Read through the listing, and wherever a line holds the word "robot", return it.
##### Records provided #####
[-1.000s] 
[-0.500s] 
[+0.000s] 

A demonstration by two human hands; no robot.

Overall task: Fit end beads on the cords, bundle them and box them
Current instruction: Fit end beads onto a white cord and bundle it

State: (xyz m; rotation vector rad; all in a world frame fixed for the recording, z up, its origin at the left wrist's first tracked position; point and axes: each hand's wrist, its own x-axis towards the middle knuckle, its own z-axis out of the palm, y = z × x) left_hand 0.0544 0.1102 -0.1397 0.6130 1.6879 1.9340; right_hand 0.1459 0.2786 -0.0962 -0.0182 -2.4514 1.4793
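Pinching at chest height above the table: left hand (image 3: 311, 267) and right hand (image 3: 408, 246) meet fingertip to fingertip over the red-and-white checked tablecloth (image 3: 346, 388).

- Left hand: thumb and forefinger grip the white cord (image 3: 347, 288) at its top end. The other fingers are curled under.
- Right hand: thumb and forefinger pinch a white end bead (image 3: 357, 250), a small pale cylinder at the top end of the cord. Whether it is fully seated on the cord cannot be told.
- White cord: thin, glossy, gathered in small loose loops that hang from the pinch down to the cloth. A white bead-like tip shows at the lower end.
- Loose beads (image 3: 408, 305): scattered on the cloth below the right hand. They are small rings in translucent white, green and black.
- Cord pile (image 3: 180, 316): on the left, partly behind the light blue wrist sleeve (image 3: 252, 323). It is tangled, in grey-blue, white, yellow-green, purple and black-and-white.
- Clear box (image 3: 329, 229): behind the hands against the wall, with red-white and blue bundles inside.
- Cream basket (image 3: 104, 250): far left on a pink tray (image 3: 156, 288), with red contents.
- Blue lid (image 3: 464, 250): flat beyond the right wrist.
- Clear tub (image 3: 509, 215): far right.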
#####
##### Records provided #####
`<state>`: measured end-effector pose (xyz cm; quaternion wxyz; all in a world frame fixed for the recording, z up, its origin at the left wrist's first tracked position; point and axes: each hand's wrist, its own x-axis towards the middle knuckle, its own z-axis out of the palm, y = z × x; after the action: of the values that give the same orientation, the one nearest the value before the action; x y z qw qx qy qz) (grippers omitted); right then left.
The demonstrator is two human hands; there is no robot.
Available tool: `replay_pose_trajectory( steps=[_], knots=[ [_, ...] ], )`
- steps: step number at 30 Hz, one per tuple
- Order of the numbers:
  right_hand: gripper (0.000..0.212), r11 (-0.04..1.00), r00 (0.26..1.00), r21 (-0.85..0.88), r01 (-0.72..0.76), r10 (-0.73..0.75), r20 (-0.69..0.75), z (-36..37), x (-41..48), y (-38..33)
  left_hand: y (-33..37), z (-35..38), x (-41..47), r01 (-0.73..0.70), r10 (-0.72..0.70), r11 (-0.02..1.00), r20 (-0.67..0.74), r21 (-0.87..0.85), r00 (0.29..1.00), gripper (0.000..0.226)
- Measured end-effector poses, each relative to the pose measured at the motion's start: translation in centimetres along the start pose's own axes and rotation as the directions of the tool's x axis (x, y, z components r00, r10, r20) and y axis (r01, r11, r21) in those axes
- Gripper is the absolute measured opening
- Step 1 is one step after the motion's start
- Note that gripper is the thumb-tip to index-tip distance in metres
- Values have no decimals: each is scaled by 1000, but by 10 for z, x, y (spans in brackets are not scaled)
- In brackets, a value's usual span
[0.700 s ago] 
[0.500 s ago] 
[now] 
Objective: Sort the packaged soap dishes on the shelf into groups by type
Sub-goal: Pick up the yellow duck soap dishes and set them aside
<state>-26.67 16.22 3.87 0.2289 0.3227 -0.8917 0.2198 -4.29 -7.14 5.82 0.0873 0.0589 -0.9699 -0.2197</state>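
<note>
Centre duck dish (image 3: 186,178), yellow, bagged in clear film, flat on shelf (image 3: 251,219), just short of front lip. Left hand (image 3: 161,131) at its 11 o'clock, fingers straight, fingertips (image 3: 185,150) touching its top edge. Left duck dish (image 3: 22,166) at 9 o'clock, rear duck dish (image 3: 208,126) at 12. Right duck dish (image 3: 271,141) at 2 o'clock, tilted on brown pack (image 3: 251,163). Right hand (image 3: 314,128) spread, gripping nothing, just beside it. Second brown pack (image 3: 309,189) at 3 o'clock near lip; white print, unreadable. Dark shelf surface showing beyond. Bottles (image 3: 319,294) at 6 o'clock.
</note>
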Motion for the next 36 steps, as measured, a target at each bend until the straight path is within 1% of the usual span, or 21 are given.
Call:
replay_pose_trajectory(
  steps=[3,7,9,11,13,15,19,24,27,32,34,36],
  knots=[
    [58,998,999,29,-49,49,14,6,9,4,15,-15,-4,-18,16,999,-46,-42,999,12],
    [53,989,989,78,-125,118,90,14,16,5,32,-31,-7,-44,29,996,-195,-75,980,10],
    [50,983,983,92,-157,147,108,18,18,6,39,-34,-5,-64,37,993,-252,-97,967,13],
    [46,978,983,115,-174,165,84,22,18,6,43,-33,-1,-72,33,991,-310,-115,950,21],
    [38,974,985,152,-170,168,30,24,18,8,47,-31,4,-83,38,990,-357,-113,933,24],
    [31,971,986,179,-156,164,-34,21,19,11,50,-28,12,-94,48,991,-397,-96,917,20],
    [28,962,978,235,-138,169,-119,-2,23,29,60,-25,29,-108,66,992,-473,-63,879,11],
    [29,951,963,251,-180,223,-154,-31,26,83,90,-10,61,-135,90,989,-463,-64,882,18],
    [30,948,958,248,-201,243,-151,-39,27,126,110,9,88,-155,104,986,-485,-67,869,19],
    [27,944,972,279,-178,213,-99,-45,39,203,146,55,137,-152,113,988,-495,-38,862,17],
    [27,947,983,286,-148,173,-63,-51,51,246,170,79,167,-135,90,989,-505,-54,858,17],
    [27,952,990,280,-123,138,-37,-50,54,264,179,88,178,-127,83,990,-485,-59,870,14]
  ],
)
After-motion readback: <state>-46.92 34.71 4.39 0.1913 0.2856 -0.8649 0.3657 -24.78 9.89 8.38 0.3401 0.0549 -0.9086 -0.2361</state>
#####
→ **Answer to this exercise**
A demonstration by two human hands; no robot.
The demonstrator is two human hands; there is no robot.

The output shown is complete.